I wish YOU PEOPLE would put as much effort into reducing spending as you do increasing it. You people really do have too much time on your hands.

happy6 writes:

exactly how long will it be until the whole island is not under construction? shops open and close at the town center faster than the phone company can print the numbers....what in the world are we thinking here? look around councilors...at all the spaces for rent all over the island...
and i also think id someone rides a bike down bald eagle...where we have new bike paths...they should get a ticket...this is much more dangerous than parking in a driveway...i thought the expanded paths were for bikes and walkers to share....

OldMarcoMan writes:

"Fiala has concerns for county taxpayers."

WOW shouldn't you have concerns for Marco Tax Payers first?
Don't you represent Marco first and Collier County second?
I recall from the public record we funded most of your campaign.

ratsnake writes:

in response to OldMarcoMan:

"Fiala has concerns for county taxpayers."

WOW shouldn't you have concerns for Marco Tax Payers first?
Don't you represent Marco first and Collier County second?
I recall from the public record we funded most of your campaign.

Why? She's a County Commissioner not a City Councilwoman. I bet the citizens in her district who don't live on Marco would be a little upset if she "had concerns for Marco Tax Payers first".

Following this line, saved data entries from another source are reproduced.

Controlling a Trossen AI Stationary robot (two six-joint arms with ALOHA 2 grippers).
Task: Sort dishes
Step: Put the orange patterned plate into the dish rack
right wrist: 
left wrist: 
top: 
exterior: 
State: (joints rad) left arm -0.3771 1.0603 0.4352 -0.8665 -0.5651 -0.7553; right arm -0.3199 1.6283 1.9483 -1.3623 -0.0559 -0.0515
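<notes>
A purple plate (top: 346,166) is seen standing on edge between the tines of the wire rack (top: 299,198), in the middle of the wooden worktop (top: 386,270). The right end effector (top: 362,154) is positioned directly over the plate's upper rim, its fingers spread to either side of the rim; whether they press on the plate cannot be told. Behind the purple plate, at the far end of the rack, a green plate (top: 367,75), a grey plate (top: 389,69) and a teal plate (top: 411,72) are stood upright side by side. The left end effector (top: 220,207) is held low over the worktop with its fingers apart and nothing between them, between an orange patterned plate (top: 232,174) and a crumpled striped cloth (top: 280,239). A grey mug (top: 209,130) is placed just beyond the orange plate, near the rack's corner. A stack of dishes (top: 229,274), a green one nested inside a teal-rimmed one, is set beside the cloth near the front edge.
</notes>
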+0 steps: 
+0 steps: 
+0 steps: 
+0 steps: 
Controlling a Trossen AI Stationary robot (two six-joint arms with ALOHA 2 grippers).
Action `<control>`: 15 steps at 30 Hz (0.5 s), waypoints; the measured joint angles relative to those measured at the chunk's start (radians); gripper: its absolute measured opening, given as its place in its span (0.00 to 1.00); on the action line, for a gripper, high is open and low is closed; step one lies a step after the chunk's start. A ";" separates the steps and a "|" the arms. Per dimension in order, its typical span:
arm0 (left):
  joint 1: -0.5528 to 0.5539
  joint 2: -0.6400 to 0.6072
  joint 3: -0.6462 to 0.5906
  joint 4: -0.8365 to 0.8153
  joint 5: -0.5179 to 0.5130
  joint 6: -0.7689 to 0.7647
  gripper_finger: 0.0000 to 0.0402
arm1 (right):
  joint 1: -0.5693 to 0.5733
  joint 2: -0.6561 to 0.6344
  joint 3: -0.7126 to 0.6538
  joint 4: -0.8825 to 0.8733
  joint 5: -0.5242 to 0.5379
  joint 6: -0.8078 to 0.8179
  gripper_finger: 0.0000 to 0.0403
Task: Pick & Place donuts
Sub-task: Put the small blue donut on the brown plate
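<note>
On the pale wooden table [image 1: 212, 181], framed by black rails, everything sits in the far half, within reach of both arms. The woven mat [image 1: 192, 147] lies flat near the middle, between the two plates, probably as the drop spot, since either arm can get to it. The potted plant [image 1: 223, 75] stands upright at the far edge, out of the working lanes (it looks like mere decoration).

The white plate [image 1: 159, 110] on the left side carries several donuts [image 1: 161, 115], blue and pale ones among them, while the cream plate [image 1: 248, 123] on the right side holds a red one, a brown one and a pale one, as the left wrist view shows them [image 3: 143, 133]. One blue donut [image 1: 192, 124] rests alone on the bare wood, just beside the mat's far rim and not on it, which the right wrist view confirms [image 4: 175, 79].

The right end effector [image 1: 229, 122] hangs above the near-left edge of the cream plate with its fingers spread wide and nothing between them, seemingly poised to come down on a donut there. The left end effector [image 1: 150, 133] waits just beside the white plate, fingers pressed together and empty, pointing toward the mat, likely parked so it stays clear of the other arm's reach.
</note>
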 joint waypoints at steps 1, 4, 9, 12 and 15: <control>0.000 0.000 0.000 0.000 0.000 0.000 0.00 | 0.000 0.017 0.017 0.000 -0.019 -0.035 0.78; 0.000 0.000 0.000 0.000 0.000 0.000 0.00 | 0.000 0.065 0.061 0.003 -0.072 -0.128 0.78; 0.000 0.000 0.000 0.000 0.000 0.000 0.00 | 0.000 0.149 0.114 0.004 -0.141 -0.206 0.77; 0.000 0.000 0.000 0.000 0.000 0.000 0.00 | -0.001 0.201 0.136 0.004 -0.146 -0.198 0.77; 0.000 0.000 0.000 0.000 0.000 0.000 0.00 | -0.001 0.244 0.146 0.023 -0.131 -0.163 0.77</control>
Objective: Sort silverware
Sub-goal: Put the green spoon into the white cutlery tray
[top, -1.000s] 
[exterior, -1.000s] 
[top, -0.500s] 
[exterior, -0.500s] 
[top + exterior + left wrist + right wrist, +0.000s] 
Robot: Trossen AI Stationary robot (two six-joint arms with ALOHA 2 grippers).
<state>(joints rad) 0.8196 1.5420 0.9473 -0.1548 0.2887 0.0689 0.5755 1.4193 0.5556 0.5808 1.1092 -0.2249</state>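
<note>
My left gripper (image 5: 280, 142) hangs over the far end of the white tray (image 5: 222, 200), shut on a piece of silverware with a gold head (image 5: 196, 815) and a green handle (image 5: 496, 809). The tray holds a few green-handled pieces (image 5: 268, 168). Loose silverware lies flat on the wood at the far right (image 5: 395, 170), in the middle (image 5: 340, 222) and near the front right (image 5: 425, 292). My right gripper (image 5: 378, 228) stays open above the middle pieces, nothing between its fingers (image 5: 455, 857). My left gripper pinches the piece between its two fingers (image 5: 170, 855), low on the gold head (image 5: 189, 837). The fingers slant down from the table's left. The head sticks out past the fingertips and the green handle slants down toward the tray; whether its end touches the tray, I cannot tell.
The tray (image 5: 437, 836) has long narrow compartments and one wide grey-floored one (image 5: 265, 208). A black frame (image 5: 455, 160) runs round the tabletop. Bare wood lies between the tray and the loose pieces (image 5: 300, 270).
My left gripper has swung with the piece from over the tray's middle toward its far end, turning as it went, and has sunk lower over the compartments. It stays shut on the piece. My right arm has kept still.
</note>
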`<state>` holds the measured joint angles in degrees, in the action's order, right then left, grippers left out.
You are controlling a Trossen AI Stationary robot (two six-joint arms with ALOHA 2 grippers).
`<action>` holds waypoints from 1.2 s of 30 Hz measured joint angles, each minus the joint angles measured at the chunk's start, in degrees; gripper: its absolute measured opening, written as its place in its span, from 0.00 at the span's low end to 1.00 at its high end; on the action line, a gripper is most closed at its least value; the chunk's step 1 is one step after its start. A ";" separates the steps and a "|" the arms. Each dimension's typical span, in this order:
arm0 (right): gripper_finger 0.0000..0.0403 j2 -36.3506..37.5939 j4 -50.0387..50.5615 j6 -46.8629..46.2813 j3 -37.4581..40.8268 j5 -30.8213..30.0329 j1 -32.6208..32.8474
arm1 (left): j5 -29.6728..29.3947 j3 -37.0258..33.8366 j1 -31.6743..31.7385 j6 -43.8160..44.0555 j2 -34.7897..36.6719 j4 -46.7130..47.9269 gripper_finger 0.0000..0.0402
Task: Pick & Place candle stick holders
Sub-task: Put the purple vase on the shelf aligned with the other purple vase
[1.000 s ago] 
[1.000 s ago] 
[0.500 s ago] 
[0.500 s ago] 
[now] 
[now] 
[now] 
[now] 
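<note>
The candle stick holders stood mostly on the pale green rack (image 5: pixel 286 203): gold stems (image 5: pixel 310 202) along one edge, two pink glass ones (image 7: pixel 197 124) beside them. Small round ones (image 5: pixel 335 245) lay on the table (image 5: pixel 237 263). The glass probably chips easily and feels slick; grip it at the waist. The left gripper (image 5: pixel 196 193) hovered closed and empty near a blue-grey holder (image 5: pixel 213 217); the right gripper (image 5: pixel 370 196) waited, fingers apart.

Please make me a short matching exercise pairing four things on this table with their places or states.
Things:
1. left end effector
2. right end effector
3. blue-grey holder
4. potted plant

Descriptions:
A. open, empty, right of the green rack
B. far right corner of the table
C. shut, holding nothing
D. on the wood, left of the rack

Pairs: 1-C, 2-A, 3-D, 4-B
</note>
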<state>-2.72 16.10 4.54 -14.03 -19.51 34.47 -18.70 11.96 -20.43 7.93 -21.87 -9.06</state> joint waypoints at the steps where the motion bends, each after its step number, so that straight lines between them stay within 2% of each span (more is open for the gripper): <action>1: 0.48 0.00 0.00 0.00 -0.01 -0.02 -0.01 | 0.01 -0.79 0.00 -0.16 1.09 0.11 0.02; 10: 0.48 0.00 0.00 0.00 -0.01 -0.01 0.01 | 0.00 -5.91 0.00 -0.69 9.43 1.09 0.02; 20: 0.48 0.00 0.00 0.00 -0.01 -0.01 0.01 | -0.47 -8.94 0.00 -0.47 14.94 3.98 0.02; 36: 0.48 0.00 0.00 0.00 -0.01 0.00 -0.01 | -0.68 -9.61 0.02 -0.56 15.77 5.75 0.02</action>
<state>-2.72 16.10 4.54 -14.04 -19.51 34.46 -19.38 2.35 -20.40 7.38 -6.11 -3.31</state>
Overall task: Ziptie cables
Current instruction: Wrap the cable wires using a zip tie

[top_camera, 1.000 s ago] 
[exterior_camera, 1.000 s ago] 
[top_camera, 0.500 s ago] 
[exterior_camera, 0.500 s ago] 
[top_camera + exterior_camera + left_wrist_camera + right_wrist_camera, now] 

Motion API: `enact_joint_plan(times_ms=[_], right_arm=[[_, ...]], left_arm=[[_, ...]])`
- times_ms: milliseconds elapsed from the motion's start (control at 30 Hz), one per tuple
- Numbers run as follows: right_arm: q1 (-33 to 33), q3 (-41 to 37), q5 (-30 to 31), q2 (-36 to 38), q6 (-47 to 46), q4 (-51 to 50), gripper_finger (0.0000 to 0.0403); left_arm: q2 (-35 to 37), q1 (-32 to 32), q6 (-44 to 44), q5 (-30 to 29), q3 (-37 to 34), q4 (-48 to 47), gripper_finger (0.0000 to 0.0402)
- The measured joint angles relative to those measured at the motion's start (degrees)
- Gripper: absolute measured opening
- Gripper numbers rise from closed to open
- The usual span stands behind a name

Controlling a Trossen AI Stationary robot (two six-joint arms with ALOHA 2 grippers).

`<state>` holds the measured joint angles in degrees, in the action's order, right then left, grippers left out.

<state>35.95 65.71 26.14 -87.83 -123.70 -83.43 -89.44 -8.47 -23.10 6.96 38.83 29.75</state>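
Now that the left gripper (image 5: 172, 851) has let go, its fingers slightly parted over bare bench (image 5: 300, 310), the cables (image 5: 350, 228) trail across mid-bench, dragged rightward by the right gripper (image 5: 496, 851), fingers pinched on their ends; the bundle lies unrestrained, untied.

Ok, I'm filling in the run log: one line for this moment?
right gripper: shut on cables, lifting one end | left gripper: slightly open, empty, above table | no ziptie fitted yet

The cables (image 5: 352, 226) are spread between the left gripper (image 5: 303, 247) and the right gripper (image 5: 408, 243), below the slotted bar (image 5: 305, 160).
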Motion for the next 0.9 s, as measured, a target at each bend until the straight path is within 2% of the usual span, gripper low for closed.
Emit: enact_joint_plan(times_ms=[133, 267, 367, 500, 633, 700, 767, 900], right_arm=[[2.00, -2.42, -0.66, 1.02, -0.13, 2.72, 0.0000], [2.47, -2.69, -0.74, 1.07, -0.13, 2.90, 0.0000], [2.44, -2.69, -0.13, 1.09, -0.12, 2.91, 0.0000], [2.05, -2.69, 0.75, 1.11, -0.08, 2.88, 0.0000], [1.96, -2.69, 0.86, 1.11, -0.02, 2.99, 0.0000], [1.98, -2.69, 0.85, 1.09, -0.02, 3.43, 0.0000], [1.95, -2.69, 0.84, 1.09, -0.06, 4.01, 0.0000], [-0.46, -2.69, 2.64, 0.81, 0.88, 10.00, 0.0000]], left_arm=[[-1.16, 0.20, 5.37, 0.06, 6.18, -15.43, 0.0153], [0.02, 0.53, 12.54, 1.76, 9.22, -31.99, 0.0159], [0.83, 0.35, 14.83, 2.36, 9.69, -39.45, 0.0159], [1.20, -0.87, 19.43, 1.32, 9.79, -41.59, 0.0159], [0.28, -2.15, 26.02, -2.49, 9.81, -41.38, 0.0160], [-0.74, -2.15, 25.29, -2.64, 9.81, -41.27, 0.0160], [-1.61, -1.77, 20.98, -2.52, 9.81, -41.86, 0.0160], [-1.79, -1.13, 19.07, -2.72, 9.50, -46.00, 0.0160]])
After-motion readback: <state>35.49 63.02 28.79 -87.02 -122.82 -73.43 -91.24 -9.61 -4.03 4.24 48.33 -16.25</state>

stepuporshutup (Inactive) writes:

We have a brand new town center (The Esplanade). Why doesn't the city do something about lowering the tax base for this property and get Antaramian to lower the rents so they can get this ghost town filled up. The Esplanade is supposed to be linked to Veterans Park and the vacant commercial land that surrounds it once the new bridge is built anyway.

freedomofspeech1 writes:

Fiala says....the people of Immokalee will be paying for the city of marco's cra....It goes both ways donna! The people of Marco are paying for the City of Immokalee's existence! If it werent for the exhoritant taxes that the people of Marco pay to the county, the people of Immokalee would pay A LOT MORE! I think the people of Immokalee should kiss the taxpayer of Marco's feet. Marco residents pay a disproportionate amount of taxes that go all over collier county and NEVER come back to Marco...dont even go there Donna!

MrBreeze writes:

Just another example of our great politicians at work. Maybee over yet another free taxpayer lunch charrette these fine leaders can find more ways to spend the taxdollars that are just not there to begin with. But wait, the new bridge is coming and we must prepare for it with a new 200 acre development that it leads to. Anyone remember the game "Candyland" when you were a kid. It reminds me of Marco Island and same with the game it "folded" when you had enough of playing it.

marcoredeagle writes:

When will a politician say we need to help small business employ people. Let small business decide to establish a downtown or not.

Reduce taxes and small businesses can survive and thrive. Government shouldn't take over enterprises that small business can provide the service.